◆ **Data supplied**
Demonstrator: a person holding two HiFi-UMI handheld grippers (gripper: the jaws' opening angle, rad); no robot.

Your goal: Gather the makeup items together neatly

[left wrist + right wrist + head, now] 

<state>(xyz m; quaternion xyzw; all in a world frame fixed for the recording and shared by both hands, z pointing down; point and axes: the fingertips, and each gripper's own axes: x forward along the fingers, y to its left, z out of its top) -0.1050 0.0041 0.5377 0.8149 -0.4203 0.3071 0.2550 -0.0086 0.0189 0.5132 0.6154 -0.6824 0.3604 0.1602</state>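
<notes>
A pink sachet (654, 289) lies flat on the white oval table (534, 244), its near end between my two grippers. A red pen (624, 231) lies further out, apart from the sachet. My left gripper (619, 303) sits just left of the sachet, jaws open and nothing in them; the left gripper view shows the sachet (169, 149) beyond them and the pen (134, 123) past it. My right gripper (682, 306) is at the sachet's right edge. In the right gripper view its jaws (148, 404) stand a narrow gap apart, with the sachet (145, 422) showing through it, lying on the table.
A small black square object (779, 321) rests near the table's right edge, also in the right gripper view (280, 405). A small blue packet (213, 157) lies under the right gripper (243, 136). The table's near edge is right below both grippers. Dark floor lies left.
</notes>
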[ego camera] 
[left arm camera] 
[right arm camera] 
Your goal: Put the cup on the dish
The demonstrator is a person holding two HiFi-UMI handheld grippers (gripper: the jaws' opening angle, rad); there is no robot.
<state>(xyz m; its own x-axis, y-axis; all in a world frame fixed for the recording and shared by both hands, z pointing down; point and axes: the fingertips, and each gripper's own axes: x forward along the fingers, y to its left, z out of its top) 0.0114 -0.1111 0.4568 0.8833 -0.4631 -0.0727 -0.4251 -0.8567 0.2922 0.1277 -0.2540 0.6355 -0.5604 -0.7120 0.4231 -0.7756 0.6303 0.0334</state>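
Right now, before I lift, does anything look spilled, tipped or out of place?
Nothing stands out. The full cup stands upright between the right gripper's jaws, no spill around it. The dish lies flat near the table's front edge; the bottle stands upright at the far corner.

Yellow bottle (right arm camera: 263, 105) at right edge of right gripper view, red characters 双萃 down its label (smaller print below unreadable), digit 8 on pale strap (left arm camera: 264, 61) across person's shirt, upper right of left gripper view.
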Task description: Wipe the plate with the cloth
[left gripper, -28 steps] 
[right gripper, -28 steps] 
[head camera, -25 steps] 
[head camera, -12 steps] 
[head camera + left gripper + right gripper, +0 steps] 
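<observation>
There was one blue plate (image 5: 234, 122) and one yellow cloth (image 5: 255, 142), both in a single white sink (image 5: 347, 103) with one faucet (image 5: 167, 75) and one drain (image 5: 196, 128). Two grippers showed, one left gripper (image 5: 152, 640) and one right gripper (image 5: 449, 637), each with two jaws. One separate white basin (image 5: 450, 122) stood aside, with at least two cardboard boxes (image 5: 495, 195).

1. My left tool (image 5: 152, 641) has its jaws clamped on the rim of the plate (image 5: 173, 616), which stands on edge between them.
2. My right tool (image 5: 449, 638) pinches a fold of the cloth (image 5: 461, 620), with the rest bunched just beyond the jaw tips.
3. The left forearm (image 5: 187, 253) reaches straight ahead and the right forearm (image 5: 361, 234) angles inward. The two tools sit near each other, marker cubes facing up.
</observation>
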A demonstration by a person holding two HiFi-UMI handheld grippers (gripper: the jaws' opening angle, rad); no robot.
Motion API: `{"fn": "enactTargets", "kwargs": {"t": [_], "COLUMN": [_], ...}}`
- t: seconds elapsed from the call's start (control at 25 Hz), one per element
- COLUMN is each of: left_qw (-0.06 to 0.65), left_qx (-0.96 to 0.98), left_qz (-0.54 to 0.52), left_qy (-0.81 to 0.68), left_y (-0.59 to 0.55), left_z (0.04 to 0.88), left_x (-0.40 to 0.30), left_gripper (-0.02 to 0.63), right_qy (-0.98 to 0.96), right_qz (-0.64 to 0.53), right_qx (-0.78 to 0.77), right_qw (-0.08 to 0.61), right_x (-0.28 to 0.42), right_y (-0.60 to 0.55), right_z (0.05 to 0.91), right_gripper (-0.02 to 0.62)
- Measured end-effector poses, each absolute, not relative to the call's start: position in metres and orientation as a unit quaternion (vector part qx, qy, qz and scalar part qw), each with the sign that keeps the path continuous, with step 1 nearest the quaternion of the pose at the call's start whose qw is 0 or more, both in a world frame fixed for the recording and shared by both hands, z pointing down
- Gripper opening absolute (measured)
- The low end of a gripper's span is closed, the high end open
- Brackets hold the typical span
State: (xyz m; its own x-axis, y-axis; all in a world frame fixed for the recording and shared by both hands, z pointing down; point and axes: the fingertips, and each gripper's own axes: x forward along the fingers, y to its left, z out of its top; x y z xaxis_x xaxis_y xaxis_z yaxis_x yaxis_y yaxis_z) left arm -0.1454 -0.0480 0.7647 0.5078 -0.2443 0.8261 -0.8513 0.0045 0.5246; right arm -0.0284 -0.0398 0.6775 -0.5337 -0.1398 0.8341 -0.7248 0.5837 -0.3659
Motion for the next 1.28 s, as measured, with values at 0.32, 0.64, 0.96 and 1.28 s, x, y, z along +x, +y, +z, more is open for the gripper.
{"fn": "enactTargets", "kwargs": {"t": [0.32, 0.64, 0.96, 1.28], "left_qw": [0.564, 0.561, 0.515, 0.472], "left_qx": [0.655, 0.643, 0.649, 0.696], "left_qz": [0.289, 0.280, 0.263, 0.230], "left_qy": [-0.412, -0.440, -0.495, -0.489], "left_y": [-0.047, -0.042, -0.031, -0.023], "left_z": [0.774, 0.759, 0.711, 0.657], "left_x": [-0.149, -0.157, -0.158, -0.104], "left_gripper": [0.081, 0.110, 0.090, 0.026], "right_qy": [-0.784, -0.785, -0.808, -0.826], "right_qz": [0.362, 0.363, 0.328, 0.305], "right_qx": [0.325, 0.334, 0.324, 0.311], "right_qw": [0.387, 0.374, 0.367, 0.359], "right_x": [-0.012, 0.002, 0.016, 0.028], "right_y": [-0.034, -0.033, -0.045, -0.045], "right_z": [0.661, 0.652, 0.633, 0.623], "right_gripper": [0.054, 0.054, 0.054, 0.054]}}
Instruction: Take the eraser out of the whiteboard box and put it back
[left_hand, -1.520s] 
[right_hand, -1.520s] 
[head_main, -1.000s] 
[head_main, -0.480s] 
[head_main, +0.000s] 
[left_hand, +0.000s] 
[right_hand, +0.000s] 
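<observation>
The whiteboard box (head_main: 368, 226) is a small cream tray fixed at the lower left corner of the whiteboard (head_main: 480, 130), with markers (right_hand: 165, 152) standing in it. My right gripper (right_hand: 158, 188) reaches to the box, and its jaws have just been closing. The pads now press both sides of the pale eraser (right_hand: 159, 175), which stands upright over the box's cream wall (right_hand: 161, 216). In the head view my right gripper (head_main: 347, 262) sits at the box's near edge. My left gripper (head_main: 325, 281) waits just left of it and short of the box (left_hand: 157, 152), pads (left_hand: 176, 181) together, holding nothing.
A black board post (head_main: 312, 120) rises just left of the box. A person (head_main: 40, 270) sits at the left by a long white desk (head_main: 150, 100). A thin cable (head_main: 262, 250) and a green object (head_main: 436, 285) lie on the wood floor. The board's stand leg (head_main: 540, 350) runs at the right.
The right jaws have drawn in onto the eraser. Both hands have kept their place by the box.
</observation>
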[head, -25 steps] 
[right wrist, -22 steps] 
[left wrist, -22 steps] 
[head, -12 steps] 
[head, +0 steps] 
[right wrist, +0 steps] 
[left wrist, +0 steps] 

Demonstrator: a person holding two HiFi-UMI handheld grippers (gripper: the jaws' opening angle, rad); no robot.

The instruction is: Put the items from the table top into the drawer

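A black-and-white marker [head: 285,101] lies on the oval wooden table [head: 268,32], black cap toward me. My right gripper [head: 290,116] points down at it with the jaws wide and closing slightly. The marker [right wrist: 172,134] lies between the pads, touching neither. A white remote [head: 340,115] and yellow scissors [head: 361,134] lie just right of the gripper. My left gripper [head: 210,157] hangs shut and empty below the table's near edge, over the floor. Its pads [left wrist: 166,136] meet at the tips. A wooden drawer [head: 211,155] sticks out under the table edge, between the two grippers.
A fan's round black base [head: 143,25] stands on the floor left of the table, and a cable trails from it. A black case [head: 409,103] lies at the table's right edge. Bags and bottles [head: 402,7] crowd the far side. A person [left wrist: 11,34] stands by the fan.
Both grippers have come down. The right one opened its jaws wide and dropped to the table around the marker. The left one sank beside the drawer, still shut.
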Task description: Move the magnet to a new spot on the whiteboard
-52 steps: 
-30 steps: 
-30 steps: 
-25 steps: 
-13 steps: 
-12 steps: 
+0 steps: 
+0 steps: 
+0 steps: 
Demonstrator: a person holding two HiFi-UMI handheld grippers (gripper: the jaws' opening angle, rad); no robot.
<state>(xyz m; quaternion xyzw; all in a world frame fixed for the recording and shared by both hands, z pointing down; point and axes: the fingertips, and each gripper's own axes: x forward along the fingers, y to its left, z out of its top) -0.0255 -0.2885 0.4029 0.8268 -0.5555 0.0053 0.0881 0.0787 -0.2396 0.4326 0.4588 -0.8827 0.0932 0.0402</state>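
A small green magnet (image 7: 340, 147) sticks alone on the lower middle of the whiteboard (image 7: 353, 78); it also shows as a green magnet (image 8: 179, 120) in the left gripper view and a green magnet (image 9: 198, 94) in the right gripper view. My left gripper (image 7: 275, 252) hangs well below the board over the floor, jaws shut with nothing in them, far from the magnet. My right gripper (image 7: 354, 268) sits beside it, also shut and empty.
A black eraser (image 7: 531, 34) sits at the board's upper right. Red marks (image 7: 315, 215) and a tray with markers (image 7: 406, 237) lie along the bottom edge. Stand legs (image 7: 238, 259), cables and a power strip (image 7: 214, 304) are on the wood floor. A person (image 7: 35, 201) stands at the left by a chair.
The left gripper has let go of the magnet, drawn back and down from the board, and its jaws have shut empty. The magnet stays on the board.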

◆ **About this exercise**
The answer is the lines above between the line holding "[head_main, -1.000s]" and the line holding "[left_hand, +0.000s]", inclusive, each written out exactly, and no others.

◆ **Task answer**
[head_main, -1.000s] 
[head_main, -0.480s] 
[head_main, +0.000s] 
[left_hand, +0.000s] 

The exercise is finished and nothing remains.